The time span between 100-gig leaps on that trans-Pacific link is shrinking -- an indication of how quickly traffic is growing. NTT hit the 300Gbit/s milestone in February of 2010. The trans-Pacific link is unique in NTT's network because of the carrier's incumbent status in Japan and its presence throughout Asia, and the growing traffic between those sites and its U.S. customers.

As a result, the trans-Pacific link is often where the latest and greatest is deployed first, says Michael Wheeler, VP, Global IP Network at NTT America Inc. "The great thing about this path is that it highlights the growth of the overall network," Wheeler says. "It is a unique path where the traffic growth is definable versus a mesh network, where there are multiple different points, and those traffic trends are happening, but it's in the bigger mix, like a big bowl of spaghetti."

For example, the global carrier, which is closing in on the third spot on the Renesys Baker's Dozen largest global Internet carriers, is leveraging its 2010 deployment of Cisco Systems Inc. (Nasdaq: CSCO) ASR-9000 edge routers in many of its points of presence, using the Cisco NetFlow tools to better manage that volume of traffic. (See NTT America Boosts Aggregation Network.)

The NetFlow tools replace older MPLS-TE tools that NTT had been using, Wheeler says, and enable NTT to manage what is now 40 (up from 30) individual 10Gbit/s circuits required for 400Gbit/s capacity on an undersea link, where distance limitations render 100Gbit/s circuits impractical with today's technology.

"It doesn't seem like a very big deal, but when you are talking about trying to route all that traffic across that path over what is now 40-plus circuits, the amount of operational kind of work and the types of tools and applications that we are using to support that is significant," Wheeler says. "We have to make sure those are not only running effectively, but we are using the best tools available. The Cisco NetFlow technology allows us to do things from a traffic management and traffic visibility perspective that are helpful."

Much of that traffic-management process is automated, but there is still a human element, managed from NTT's Dallas Network Operations Center, that responds to the automated alerts and alarms as needed.
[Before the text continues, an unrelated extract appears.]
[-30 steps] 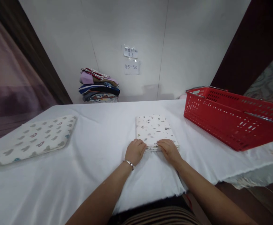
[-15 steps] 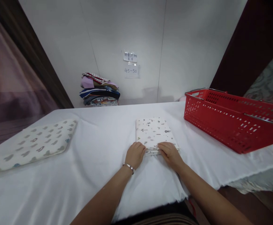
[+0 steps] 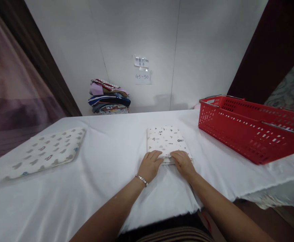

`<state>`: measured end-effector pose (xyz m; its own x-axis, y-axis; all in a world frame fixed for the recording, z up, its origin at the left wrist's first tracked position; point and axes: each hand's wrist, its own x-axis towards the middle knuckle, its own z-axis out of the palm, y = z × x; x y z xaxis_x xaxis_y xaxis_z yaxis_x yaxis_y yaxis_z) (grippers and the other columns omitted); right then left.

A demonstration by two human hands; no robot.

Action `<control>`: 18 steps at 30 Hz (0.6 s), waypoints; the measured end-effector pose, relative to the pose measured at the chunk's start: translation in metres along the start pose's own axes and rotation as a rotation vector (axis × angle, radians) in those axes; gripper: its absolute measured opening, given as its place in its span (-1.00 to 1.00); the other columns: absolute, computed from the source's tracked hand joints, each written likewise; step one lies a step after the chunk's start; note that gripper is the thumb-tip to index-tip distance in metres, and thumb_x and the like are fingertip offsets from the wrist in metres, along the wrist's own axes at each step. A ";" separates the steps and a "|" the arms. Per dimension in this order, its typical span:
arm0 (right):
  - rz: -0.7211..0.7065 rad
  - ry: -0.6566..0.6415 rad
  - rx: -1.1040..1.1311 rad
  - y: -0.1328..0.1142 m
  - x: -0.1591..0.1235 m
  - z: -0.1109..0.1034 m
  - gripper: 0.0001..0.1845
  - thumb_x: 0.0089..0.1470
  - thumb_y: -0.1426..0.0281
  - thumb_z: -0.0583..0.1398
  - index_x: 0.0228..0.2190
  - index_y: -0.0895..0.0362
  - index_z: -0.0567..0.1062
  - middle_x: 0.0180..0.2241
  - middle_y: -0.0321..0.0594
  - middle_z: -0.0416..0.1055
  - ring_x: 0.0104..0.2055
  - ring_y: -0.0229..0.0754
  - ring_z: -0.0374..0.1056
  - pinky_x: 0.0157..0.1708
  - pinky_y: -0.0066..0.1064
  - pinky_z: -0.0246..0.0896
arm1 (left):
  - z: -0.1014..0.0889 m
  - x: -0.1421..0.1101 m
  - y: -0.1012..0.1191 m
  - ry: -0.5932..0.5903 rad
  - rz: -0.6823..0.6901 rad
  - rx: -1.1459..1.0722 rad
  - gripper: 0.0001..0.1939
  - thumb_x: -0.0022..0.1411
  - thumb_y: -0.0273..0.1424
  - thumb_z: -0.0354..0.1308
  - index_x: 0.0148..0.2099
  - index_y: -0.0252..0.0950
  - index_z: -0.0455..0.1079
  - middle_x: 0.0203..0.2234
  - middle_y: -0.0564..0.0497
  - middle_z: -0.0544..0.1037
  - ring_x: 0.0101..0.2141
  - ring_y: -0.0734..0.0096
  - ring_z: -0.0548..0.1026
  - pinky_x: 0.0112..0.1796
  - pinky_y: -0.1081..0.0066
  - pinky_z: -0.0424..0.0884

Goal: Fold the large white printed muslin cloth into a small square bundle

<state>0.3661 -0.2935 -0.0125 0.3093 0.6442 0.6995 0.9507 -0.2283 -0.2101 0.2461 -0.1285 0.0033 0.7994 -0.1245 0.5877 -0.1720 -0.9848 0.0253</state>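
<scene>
"Cloth (image 3: 164, 137) with small print lay folded a little right of the frame's centre, on white table (image 3: 111, 141). Where were the hands?"

"Both were at its near edge: left hand (image 3: 149, 166) at the left part, right hand (image 3: 184, 164) at the right part. So the cloth lay just above them in the frame, away from the person."

"Was one hand nearer?"

"No, both touched it. Each had its fingers bent over the near edge, but I cannot tell if they pinched the layers or only rested there."

"And the long axis?"

"It seemed to run away from the person, between the hands, but the sides looked almost equal, so I am not certain."

"What was around it?"

"Grey-patterned textile (image 3: 48, 151) was flat at the left, red basket (image 3: 237, 134) stood at the right, and stack of fabrics (image 3: 109, 101) was in the upper left."
</scene>
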 end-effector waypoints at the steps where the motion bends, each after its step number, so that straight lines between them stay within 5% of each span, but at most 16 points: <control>1: 0.000 0.001 0.003 0.000 0.000 0.000 -0.75 0.14 0.50 0.00 -0.19 0.11 0.41 -0.25 -0.12 0.44 -0.19 -0.12 0.32 -0.20 -0.20 0.19 | 0.001 0.002 0.001 -0.011 0.007 0.008 -0.74 0.17 -0.59 -0.02 -0.21 -0.19 0.40 -0.05 -0.04 0.38 -0.01 0.24 0.27 -0.13 0.21 0.26; 18: 0.006 -0.010 0.034 0.001 0.001 0.001 -0.75 0.13 0.53 0.02 -0.19 0.14 0.41 -0.25 -0.13 0.43 -0.18 -0.13 0.31 -0.17 -0.22 0.18 | 0.013 0.016 0.007 -0.091 0.013 0.018 -0.83 0.20 -0.55 -0.03 -0.34 -0.28 0.37 -0.17 -0.03 0.42 -0.06 0.26 0.28 -0.15 0.25 0.26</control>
<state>0.3672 -0.2926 -0.0129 0.3152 0.6501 0.6914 0.9490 -0.2077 -0.2373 0.2654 -0.1386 0.0020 0.8463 -0.1474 0.5119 -0.1735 -0.9848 0.0032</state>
Wheeler expects to see 100Gbit/s Ethernet interfaces deployed in NTT's network this year, but only if prices drop, and only on the customer side of the network, not in long-haul undersea links, because of the distance issues.

"We have lots of customers with hundreds of gigs of capacity in the U.S. or even globally," he says. "Those customers take those 10 Gig Es in bundles -- bundles of four, bundles of eight -- and any customer that has an eight-gig bundle with us, that's only 20 gigs away from 100. And they have the same operational challenges we face -- eight circuits is harder to manage that one, whether it's in a given PoP or across the ocean."

The use of 100 Gigabit Ethernet interfaces in an undersea cable is farther off because of the science involved in transporting 100 gigs over that distance, and the expected high costs, but NTT would like to see that "sooner rather than later," Wheeler says.

As for the traffic driving all that capacity across the Pacific, Wheeler hesitates to attribute much of it to the Internet video explosion or to new traffic from cloud computing, which he says remains a growing but relatively small piece of the traffic pie.

Instead, he says the general volume of Internet traffic of all types continues to grow, especially mobile data and traffic from deeper deployments of high-speed access to the home.